__PROBLEM REQUIREMENTS__
All entries that follow are to be written out verbatim.
++++ THE DATA ++++
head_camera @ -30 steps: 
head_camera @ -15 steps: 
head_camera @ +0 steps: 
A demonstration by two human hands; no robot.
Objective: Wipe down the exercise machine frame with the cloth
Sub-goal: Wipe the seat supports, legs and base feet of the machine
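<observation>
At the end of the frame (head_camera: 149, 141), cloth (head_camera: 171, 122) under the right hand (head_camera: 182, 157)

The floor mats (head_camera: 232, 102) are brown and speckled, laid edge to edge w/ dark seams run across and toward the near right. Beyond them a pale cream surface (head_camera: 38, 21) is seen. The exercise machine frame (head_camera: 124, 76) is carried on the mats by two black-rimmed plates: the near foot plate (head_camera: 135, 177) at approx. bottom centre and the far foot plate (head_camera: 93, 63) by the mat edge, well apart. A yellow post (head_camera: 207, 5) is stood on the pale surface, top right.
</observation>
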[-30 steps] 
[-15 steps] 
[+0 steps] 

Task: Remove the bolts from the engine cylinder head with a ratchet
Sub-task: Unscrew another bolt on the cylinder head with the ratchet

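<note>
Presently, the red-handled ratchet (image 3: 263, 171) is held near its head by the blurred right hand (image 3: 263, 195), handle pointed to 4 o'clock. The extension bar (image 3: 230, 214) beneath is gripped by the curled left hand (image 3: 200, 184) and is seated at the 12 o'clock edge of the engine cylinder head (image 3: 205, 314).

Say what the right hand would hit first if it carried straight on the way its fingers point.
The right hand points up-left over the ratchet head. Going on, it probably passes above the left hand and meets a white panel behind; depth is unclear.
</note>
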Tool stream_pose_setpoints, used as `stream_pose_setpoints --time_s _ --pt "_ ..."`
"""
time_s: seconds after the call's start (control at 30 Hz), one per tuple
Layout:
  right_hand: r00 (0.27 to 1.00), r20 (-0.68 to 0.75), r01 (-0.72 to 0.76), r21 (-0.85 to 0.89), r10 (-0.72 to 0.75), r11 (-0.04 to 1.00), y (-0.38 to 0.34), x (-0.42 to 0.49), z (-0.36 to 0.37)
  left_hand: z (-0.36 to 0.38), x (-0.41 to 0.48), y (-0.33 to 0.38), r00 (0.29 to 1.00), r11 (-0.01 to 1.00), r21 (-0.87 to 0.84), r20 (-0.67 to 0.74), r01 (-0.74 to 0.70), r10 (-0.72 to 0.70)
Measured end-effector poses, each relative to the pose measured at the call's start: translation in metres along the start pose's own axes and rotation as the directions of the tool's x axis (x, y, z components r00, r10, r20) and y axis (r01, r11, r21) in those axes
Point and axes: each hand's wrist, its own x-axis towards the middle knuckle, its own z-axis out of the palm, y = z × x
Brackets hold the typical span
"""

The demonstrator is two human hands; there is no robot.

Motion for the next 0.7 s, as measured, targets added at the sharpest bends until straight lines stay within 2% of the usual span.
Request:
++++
__YOUR RESPONSE__
head_camera @ -30 steps: 
head_camera @ -15 steps: 
head_camera @ +0 steps: 
A demonstration by two human hands; no robot.
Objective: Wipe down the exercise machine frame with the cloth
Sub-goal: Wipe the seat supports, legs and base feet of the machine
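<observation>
At the end of the frame (head_camera: 149, 141), cloth (head_camera: 171, 122) under the right hand (head_camera: 182, 157)

The floor mats (head_camera: 232, 102) are brown and speckled, laid edge to edge w/ dark seams run across and toward the near right. Beyond them a pale cream surface (head_camera: 38, 21) is seen. The exercise machine frame (head_camera: 124, 76) is carried on the mats by two black-rimmed plates: the near foot plate (head_camera: 135, 177) at approx. bottom centre and the far foot plate (head_camera: 93, 63) by the mat edge, well apart. A yellow post (head_camera: 207, 5) is stood on the pale surface, top right.
</observation>
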[-30 steps] 
[-15 steps] 
[+0 steps] 

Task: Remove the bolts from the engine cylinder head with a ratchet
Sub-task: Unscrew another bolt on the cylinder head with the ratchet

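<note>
Presently, the red-handled ratchet (image 3: 263, 171) is held near its head by the blurred right hand (image 3: 263, 195), handle pointed to 4 o'clock. The extension bar (image 3: 230, 214) beneath is gripped by the curled left hand (image 3: 200, 184) and is seated at the 12 o'clock edge of the engine cylinder head (image 3: 205, 314).

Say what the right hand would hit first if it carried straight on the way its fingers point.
The right hand points up-left over the ratchet head. Going on, it probably passes above the left hand and meets a white panel behind; depth is unclear.
</note>
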Tool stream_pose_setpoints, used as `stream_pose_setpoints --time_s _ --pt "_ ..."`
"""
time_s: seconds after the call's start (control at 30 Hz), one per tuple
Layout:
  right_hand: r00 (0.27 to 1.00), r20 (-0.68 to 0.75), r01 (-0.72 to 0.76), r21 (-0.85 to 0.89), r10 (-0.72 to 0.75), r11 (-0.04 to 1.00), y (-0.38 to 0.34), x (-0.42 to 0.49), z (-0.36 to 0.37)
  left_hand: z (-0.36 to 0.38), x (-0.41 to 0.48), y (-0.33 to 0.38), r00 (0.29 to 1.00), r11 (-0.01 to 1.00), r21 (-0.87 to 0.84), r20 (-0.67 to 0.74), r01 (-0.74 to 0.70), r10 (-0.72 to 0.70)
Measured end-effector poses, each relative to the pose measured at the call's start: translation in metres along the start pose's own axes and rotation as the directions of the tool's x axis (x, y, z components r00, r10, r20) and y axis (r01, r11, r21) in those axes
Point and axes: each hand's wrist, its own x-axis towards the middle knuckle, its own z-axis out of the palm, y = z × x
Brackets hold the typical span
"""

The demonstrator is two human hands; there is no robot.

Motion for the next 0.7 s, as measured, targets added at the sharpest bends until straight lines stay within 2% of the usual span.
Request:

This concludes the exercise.